NAIROBI: The government yesterday cut this year’s economic growth outlook, citing high interest rates and effects of El Niño rains on agricultural production. Treasury CS Henry Rotich said the national wealth was likely to expand by between 5.8 and six per cent, a downgrade from 6.5 per cent in April and 6.9 per cent in January.
The projection is closer to an average of 5.7 per cent by 12 leading global firms, 0.3 percentage points lower than their last month’s average of six per cent. This is contained in a country report released on Tuesday evening by FocusEconomics, a Barcelona-based firm that compiles and analyses macroeconomic data on various countries.
Researchers at FocusEconomics attributed this to high interest regime, the deprecation of the shilling by 12.69 per cent year-through-yesterday’s 102.21 to the dollar and challenges in meeting tax revenue targets.
“Kenya’s economy will likely pick up pace next year on the back of an expansionary fiscal stance, infrastructure development and solid household spending,” they said, projecting a six-per cent growth.
The firm’s analysis relied on projections by HSBC of the UK (unchanged from last month’s 5.1 per cent), BNP Paribas of France (6.5 from 6.9 per cent), JPMorgan of the US (5.2 from 6.4 per cent), Standard Chartered Bank of the UK (unchanged at six per cent) and New York-based brokerage Citigroup Global Markets (flat at 5.5 per cent).

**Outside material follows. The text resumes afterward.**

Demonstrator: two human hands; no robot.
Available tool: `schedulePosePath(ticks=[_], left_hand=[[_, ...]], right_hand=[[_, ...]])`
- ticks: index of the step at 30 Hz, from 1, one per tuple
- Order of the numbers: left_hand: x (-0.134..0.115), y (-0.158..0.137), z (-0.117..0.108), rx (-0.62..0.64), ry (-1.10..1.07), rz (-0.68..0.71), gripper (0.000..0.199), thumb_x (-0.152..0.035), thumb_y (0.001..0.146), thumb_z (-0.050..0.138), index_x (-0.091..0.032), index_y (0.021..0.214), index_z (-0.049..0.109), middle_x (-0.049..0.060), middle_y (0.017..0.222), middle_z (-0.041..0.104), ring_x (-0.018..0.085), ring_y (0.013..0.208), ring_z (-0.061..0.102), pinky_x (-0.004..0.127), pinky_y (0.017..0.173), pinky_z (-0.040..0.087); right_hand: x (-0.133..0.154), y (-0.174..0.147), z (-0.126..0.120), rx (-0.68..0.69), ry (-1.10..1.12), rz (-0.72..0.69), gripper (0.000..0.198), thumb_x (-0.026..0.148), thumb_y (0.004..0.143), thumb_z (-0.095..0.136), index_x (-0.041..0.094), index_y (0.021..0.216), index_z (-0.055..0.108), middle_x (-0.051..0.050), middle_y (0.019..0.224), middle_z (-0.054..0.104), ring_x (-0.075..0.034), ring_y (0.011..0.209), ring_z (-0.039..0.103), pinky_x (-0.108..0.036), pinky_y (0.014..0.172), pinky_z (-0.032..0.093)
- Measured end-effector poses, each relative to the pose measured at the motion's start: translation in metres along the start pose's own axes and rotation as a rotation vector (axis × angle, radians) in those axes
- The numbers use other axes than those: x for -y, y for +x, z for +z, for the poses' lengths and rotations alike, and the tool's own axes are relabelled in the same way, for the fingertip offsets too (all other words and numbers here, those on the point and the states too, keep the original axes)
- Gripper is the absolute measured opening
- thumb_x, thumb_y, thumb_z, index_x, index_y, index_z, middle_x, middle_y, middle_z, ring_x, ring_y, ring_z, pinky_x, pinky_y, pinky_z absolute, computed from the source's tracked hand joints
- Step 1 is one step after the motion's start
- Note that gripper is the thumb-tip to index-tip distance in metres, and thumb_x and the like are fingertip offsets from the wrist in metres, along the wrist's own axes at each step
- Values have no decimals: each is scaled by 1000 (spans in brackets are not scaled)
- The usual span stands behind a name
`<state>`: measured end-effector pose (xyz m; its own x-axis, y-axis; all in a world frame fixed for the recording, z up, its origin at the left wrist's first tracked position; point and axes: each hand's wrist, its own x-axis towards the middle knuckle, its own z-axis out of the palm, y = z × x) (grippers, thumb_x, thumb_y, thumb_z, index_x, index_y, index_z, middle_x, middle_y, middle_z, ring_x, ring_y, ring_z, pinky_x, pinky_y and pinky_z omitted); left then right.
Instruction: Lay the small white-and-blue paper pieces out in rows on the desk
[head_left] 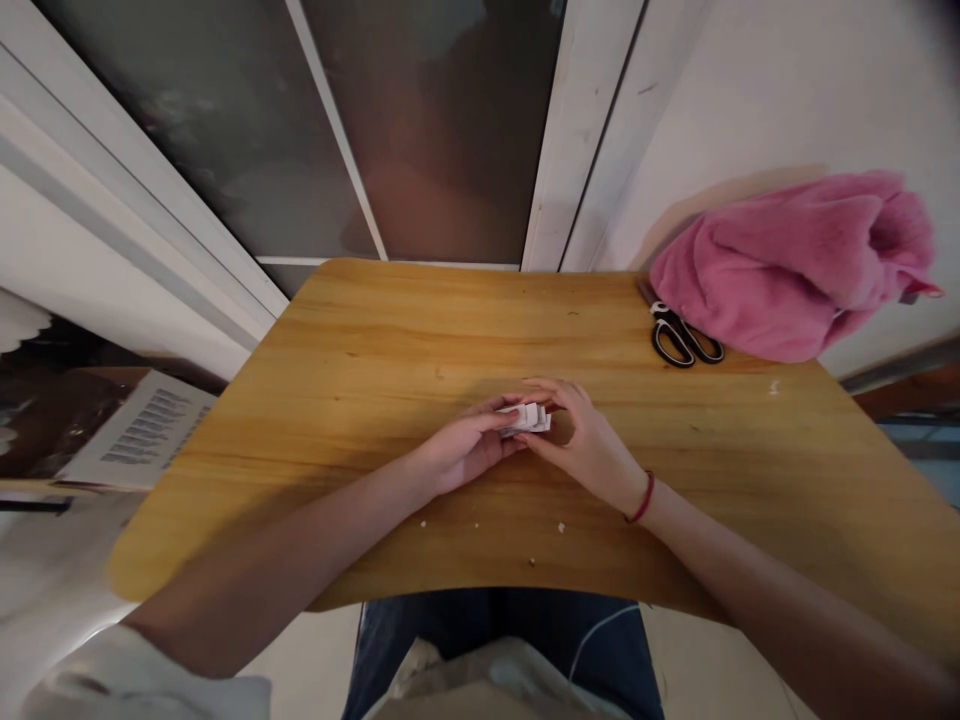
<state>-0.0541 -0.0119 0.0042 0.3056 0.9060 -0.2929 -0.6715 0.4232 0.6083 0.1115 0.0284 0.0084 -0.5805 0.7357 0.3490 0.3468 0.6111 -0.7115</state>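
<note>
Both hands met at the middle of the yellow wooden table, pinching a small folded white paper piece between them. The left hand gripped its left end; the right hand curled around its right. Black-handled scissors lay far right, touching a pink fluffy cloth.

Scissors lie touching a pink fleece on the table.

both forearms reach forward and angle inward, bare. left hand and right hand meet at the fingertips, fingers curled in a pinch; right wrist bent slightly.
</note>
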Motion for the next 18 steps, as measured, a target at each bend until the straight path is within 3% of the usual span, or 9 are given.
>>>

Others are Fitch Ratings-owned BMI Research (unchanged at 6.2 per cent), consultancy firm Capital Economics of the UK (steady at six per cent), Washington-headquartered Frontier Strategy (5.4 from six per cent) and credit insurance firm Euler Hermes of France (flat at six per cent).
The Economist’s Intelligence Unit has kept its forecast at 5.4 per cent while Oxford Economics has cut its outlook this month to 5.3 from 6.1 per cent last month.
Nairobi-based Cytonn Investments has given the lowest growth forecast so far at 4.9 per cent. The World Bank on October 15 also cut Kenya’s growth outlook to 5.4 per cent from six per cent, while the IMF has provisionally slashed it to six from earlier 6.5 per cent in April.